Will India be uninhabitable by 2035?
Rising temperatures will breach the human tolerable limit, mostly in India and central Africa. Nearly 3 billion people will be living in climate similar to the Sahara, the least populated geography due to uninhabitable climate conditions.
Soothsayers are no more needed to forecast the future suitability of the Earth for living. Climate scientists regularly issue warnings on the climate emergency caused by unprecedented global warming, probably experienced some 100,000 years ago in a different climatic era.
At least for 6,000 years, the humans (mid-Holocene, the current geological epoch beginning some 11,700 years ago) — and the associated environment of the planet — have settled and prospered in a suitable temperature regime. Distribution of humans across geographies in the same temperature conditions more or less remains the same during this period.
One way, we never had experience of survival in another temperature band. This is going to change, rather faster than expected. And the question rages: will the planet be suitable for living, say, if the temperature rise breaches the current band?

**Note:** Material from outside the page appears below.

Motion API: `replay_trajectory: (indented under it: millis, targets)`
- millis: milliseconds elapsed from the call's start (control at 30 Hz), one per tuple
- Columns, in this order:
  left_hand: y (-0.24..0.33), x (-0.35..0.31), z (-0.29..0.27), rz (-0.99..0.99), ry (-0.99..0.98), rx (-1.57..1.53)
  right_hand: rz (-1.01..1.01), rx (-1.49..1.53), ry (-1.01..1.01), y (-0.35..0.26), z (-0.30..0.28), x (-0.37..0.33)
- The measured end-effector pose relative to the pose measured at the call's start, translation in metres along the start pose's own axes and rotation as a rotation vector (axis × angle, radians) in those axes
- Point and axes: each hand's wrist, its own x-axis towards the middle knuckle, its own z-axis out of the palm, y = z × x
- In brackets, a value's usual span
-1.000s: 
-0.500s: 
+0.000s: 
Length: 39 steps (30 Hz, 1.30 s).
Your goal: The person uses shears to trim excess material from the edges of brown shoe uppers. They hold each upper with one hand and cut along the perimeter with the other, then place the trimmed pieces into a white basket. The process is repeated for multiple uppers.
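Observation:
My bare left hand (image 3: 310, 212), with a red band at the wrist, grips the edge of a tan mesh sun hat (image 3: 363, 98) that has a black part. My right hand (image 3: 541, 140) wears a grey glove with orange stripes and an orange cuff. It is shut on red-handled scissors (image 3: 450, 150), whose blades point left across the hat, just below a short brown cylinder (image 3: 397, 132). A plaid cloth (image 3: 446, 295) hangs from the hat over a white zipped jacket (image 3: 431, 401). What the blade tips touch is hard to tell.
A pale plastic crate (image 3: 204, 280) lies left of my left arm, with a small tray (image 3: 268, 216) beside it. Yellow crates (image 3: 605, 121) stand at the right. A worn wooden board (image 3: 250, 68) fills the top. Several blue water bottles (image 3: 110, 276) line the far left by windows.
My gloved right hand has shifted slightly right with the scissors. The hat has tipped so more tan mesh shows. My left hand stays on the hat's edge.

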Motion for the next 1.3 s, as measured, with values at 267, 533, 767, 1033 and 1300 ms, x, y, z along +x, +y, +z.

A recent assessment — one of its kind — tries to visualise the near future. The United Nations Environment Programme (UNEP) released Navigating New Horizons, a rigorous exploration into the near future of planetary health and human wellbeing based on current scientific studies that also involved a survey to rank various threats.
The report insists that its intent is not to forecast but to “foresee” the future. The report foresees potential environmental, economic, social and geopolitical disruptions; makes an assessment of when they will hit us; and what is the perception of the respondents in the survey to each of these.
“The disruptions presented in this report are not guaranteed to happen. But they could happen,” says Inger Andersen, Executive Director of UNEP.
One of the disruptions that the assessment has dealt with is: whether vast land areas in the planet would become unfit for human habitation due to climate emergency impacts like wildfires, flooding, and intolerable heat besides other few. An associated disruption to this one is the mass migration to be triggered by the unsuitability of climate.
The UNEP assessment says that this disruption can be felt in the next seven years, that is by 2035. Nearly 90 per cent of the respondents in the survey that fed into the assessment feel that this disruption is “likely, very likely and virtually certain” to hit us.
The areas that will be severely crippled by this unbearable temperature include India. The temperature rise will breach what is known as the “human climate niche”, a temperature band between 52- and 59-degree Fahrenheit.
The assessment analysed many scientific studies to reach this conclusion, which earlier said that the situation would be felt half-a-century later.
It quotes one such study: “Scientists projected that over the coming 50 years, up to three billion people could be living well outside climate conditions (and particularly temperature) that have served humanity over the past 6,000 years, and worse, that by 2070, absent climate mitigation or migration, certain regions—Northern South America, central Africa, India and northern Australia—could simply become too hot to allow human life.”
This study, released in 2020, was spearheaded by ecologists, climatologists and anthropologists of Washington State University, Pullman, Global Systems Institute, University of Exeter, and Center for Biodiversity Dynamics in a Changing World, Department of Bioscience, and Aarhus University. This study qualified their findings saying nearly one-third of the global population will be exposed to a temperature regime similar to the Sahara after half-a-century.
Right temperature has been a key climatic condition for human migration and choosing the right place of settlement since the “out of Africa” exodus.
Humans face a similar situation now. Will there be massive waves of migrations seeking suitable climate zones? “Populations will not simply track the shifting climate, as adaptation in situ may address some of the challenges, and many other factors affect decisions to migrate. Nevertheless, in the absence of migration, one third of the global population is projected to experience a mean annual temperature >29 °C currently found in only 0.8% of the Earth’s land surface, mostly concentrated in the Sahara,” concluded the researchers in the 2020 study.
But many studies attribute migration waves to changes in temperatures that impact human existence. For instance, the Little Ice Age that mostly impacted Europe and the North Atlantic from 1560 to 1660. The expansion of mountain glaciers and dip in temperature triggered huge migration, leading to a population collapse in Europe.
In the current climate emergency, reports are already showing evidence of internal migration caused by extreme climatic events. Whether these are precursors to a planetary movement of humans will only be established much later.